正如香奈惠所说的那般,只有把自己的想法完整地表达出来,别人才会理解所要传达的心意和意愿。此刻,富冈对此深信不疑。

而我还处于懵逼和震惊的状态之中,完全不知道如何面对突然变得坦率又深情的他,这样的他让我惶恐又有些不知所措。

“我想明白了,若是你真的志不在鬼杀队,我亦不会强迫你,你要离开,再去嫁给那个男人,我……也不会阻拦你的。”

身处这样的世代,谁不希望能活的好好的?谁不希望自己在意之人能在一个稳定的环境之下安生且幸福地生活。

鬼杀队里头的,都是没有未来的人。

如果说一开始他说得我很懵逼,但后面他的话我就已经彻底清新且冷静下来了。

不仅如此,我还注意到,在说完那些以后,他明显表现出了沮丧,眼神也越发深沉,就像是忍痛割舍什么似的,让我莫名其妙。

“你真的是那么认为的?”我看着他,“离开鬼杀队,安安心心去嫁给别的男人……你确定我会想要过这样的生活??”

“至少,衣食无忧。”

我摇了摇头,心里也不知道是该生气还是别的什么,换做是以前我肯定会因为别人私自替我安排做决定而感到烦躁纳闷。

但现在情况却完全不一样。像他这样固执又死心眼的家伙,本来满心思甚至不惜道德绑架我也要让我成为水柱替他背锅,现在竟然破天荒地替我思考起了未来。

“那我真的感谢你的一片好心啊。”我把手从他怀里抽出,笑着问他,“那么请问富冈先生您是以什么样的立场来说的这些话呢?你是我的父母?兄长?还是丈夫?”

我突然使用敬语外加说的话让他惊讶地睁大眼,“我只是……”

我以两指堵住他的唇瓣,不容置喙道,“这个世界上还不存在能替我做决定的人,至少我活这么久也没有遇到过,所以以上你所说的一切,不成立,驳回。”

我把手收回,他的唇因失了血而略显苍白,我以手撑地,靠近了他,与他近距离平视。

“别再擅自将自己的主观意识强加在我的身上,就算是你,也不行。”他错愕地看着我,我眯眼微笑着,缓缓说着。

“揍你,骂你……即便是吻你……”我伸手,学着他刚刚所做的那样摩挲着他那泛白的柔软唇瓣,勾唇戏谑道。

“我只会做我所认为可行和正确的事情,我想做什么就做什么,我的为人就是如此,从来就没有人可以改变我。”

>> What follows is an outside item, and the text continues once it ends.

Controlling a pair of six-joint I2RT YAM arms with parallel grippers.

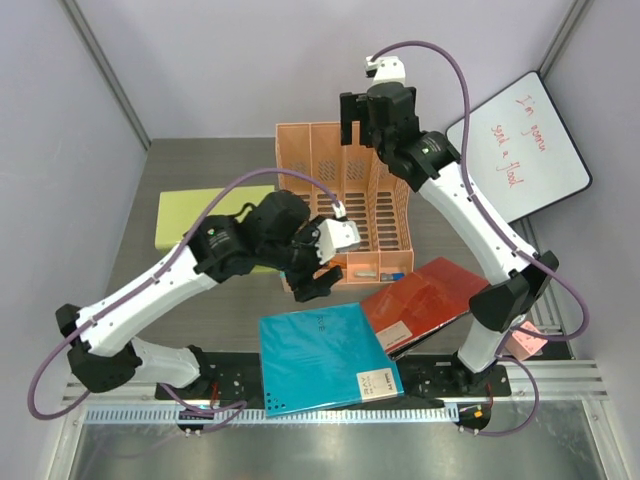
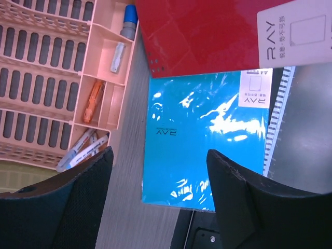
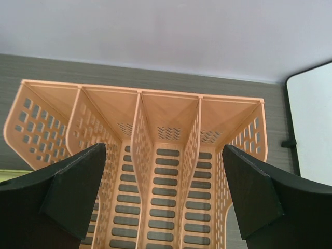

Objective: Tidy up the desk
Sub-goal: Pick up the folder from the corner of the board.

本来做这些只是想要告诉他我的真实想法,包括小小的捉弄一下他,看看他会有什么反应,但很明显,我把自己搭进去了——

胸腔之下那颗不安分的心脏再疯狂超速跳动着,我感觉全身都烧了起来,仿佛置身火海之中,大抵我这就叫做翻车现场了。

我手上的动作一僵,表情一滞,反应过来之时我已经维持着这样的动作好一会了,底下的他反应倒是不大,虽然没有明说,但我能注意到他的那双眼却异常火热。

“总而言之,我想做什么你管不着。”我轻咳了声,保持镇定。

既然脸上手上的伤口已经处理好,再就是身上的伤口了。我从包里拿出更多的药物和绷带来,看着他,“把衣服脱了。”

“!”他震惊。

“快停止你那满脑袋的肮脏想法,不脱衣服我怎么给你上药?”我剜了他一眼。

纠结了一会,他乖乖把被打破的外衣给脱了,羽织是坏了,鬼杀队的衣服就破了几个口子,处理起来不麻烦,等到他上衣脱下后,我往前挪了些,跪坐在他面前,以两指沾了药膏在他身上的伤口抹了起来。

我冰凉的手指触碰到他那一身滚烫且健硕的肌肉之时,他整个人颤了颤,肌肉也紧绷了起来,发出了咯咯的声音。

“别露出那么享受的表情好吗?”我在他怀间抬起了头,好在没有发出声音,不然就算是我也会忍不住想歪的。

“我,没有。”他正色道。

我使坏地在他胸口心脏处的位置画了个圈,他整个人又在震动了。

刚刚还大言不惭说不想要结婚的某个罪孽的男人,现在在我的手下不也只剩下乖乖服软的份?

这叫什么?嘴上说着不要,身体却那么诚实,啧,男人。

他身上伤口不多,但伤疤倒是不少,尤其是其中一条横跨腰际的丑陋伤疤,之前没细看倒是很难发现,近距离看了,倒有些让人心里麻麻的,很明显是伤口血流不止用得烧红的刀强行烫坏以此达到止血的目的。

成为柱,他必定吃了不少苦。

我情不自禁地碰了碰那道伤疤,只是轻轻一碰,他的呼吸瞬间变得凌乱浑浊起来。因为此刻我埋在他怀间的缘故,那滚烫的气息全数洒在了我的脖颈之上,不只是痒那么简单的了。

就像是具有传染能力的病毒一般,我也似乎患上了那种心悸冒汗的怪毛病。

他忽然伸手抓住了我那不安分的手,力气有些大,但不至于让我感到疼痛。

我抬起头来,疑惑地看向他,可刚抬头的瞬间却被他用大掌覆盖住了脸,视线里一片漆黑。只能听到他微微的低/喘。

突然挺想知道他不惜这么做也要掩饰的真实表情会是如何。

然而事与愿违,就在我们对峙的时候,牢笼之外传来了细碎的脚步声,富冈眉头一紧,赶紧把我恩静自己的怀里,用自己高大的体格来阻挡我的身形。

历史一如既往地相似,只是这次被怀中抱杀的人换成了我。

“不用担心,我不会对你做什么的。”

牢笼外传来一个熟悉的声音,起初听到这个声音我也吓了一跳,没想到那个一松竟然会私自到这种地方来,给他老子知道了怕不是要被骂死。

我能感觉到富冈抱着我的力道加大了些,似乎是很介意一松的到来,不知道是担心自己“带把表姐”的身份可能会被识破,还是在担心别的什么。

不过现在我们两个都背对着他的情况而言,只要对方不进来确认应该是没什么问题的。

“说起来,你和我在意的一个女孩的亲人有点像呢,就从背影来说。”一松天然地笑着。

这里我很明显地感觉到富冈整个人震动了起来,揽着我的手又紧了些,我感觉如果我是个人类的话可能真的会被他勒死,但怎么来说呢,被这样果着上半身的他抱着的感觉……

不要太爽。

那股极具诱惑和吸引力的味道肆无忌惮地钻入我的鼻腔,麻痹我的神经、我的大脑。没一会我已经出现了醉酒的表现了,我中了一种名为富冈肉/体的毒,无药可解的那种。